This conduct ultimately leads to abuse of the legal system. The impact of dishonesty in
insolvency procedures on creditors and the South African economy as a whole has
recently been brought up. The costs of sequestration may surpass the purported
difference between assets and liabilities, diminish the amount available for distribution to
creditors, and favor administrators over creditors, which constitutes an abuse.
When the costs of sequestration are more than the purported gap between assets and
liabilities, the amount available for distribution to creditors is reduced, and the costs favor
administrators over creditors, this abuse may arise. In this article, the courts' authority to
impose additional requirements for the voluntary surrender of debtors' estates,
compulsory sequestration actions, and compliance with Act provisions is discussed.

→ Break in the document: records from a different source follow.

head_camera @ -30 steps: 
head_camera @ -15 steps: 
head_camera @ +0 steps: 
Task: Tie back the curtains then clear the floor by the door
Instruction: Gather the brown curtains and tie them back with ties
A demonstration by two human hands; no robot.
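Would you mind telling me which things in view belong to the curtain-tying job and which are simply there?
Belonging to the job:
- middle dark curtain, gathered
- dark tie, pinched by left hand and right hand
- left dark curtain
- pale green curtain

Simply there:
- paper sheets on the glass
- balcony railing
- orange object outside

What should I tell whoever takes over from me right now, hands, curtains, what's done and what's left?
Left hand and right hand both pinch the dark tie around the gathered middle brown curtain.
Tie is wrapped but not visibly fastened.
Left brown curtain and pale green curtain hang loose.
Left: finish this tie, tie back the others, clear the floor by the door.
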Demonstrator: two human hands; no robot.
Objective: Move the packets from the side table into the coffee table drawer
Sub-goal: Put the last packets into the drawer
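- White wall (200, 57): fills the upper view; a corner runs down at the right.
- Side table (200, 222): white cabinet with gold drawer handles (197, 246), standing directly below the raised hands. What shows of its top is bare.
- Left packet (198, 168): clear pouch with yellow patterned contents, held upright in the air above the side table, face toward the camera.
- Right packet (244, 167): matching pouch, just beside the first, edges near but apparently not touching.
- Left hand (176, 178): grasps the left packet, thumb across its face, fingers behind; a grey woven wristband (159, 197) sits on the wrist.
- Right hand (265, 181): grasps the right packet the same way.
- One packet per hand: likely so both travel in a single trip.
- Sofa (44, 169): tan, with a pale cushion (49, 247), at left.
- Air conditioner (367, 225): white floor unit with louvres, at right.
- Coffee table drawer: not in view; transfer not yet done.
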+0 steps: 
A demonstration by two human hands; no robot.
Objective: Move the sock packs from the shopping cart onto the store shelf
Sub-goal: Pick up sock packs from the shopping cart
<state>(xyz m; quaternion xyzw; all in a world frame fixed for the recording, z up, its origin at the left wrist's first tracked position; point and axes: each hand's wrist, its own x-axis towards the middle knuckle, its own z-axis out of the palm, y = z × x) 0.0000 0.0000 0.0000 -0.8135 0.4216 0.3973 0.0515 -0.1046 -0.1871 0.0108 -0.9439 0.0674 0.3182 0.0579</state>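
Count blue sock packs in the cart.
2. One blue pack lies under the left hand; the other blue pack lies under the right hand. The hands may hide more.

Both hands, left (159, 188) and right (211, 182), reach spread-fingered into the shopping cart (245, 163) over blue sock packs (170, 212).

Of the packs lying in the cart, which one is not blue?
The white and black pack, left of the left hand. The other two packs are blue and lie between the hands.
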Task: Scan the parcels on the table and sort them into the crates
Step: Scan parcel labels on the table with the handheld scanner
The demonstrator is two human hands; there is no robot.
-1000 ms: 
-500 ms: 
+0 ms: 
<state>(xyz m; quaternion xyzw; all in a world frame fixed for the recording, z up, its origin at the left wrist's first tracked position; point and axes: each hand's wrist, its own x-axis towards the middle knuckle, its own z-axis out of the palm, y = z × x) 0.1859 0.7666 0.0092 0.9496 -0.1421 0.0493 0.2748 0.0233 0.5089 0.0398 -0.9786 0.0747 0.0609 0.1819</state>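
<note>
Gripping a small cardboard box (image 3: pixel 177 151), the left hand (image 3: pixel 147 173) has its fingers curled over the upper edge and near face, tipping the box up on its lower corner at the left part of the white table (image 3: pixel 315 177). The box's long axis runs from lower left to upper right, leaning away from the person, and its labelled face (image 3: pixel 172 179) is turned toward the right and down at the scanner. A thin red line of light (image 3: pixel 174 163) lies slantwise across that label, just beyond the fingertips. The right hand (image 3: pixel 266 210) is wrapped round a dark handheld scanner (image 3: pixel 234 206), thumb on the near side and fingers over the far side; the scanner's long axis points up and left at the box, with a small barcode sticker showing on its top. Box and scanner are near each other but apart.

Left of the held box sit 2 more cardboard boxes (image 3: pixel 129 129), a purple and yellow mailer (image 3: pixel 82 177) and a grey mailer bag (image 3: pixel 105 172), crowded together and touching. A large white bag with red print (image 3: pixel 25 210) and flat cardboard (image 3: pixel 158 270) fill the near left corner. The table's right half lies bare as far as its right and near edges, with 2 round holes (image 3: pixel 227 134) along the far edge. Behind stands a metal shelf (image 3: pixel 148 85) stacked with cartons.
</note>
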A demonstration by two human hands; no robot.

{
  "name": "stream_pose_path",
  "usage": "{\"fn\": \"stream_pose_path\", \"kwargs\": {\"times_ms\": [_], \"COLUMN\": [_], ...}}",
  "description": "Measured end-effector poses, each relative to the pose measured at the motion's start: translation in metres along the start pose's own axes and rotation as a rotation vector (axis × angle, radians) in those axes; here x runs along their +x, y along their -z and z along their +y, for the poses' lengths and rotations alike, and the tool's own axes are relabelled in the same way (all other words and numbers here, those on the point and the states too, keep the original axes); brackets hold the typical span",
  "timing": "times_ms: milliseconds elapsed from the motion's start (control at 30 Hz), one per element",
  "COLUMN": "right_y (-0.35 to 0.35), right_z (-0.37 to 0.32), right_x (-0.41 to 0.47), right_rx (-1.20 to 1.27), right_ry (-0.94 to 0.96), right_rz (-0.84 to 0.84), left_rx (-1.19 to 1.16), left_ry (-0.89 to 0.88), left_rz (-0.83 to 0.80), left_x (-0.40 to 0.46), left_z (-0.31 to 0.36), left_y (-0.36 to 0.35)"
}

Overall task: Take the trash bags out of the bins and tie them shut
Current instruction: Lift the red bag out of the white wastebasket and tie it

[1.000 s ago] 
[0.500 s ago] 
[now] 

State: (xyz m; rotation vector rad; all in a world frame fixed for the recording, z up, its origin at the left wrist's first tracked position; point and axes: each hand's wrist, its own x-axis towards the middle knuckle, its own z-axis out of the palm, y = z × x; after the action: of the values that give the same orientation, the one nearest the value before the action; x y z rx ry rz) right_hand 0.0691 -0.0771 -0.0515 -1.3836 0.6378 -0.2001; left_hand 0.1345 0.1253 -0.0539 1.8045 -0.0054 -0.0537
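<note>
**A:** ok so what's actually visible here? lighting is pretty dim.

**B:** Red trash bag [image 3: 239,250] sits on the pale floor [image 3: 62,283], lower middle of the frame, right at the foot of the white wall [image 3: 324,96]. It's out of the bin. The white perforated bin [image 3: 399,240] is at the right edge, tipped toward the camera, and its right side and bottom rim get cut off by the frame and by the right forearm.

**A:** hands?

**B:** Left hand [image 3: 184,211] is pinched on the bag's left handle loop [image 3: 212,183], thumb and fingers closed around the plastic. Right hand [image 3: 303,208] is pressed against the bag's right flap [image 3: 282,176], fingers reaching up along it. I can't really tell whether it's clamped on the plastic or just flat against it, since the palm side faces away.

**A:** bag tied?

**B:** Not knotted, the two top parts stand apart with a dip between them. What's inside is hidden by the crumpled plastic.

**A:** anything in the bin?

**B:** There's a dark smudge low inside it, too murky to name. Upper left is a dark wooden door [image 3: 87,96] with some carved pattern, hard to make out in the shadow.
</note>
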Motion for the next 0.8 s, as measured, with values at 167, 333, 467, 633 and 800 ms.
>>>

Regarding the necessity that an advantage to creditors be demonstrated during these
processes.
Daffue J. criticized the exorbitant legal expenses levied and declared that the voluntary
surrender process had been abused. In addition, anomalies were discovered, and
sequestrations rarely benefited creditors when considering applications for rehabilitation
while taking into account the tracked original applications.
3.3. In terms of section 345 of the insolvency act, a company is deemed to be unable to
pay its debts in the following cases: A creditor, to whom the company is indebted for at
least R100 (then due), has left a demand for payment at the company’s registered office
and the company has
neglected for three weeks thereafter to pay, secure, or compromise the claim to the
satisfaction of the creditor.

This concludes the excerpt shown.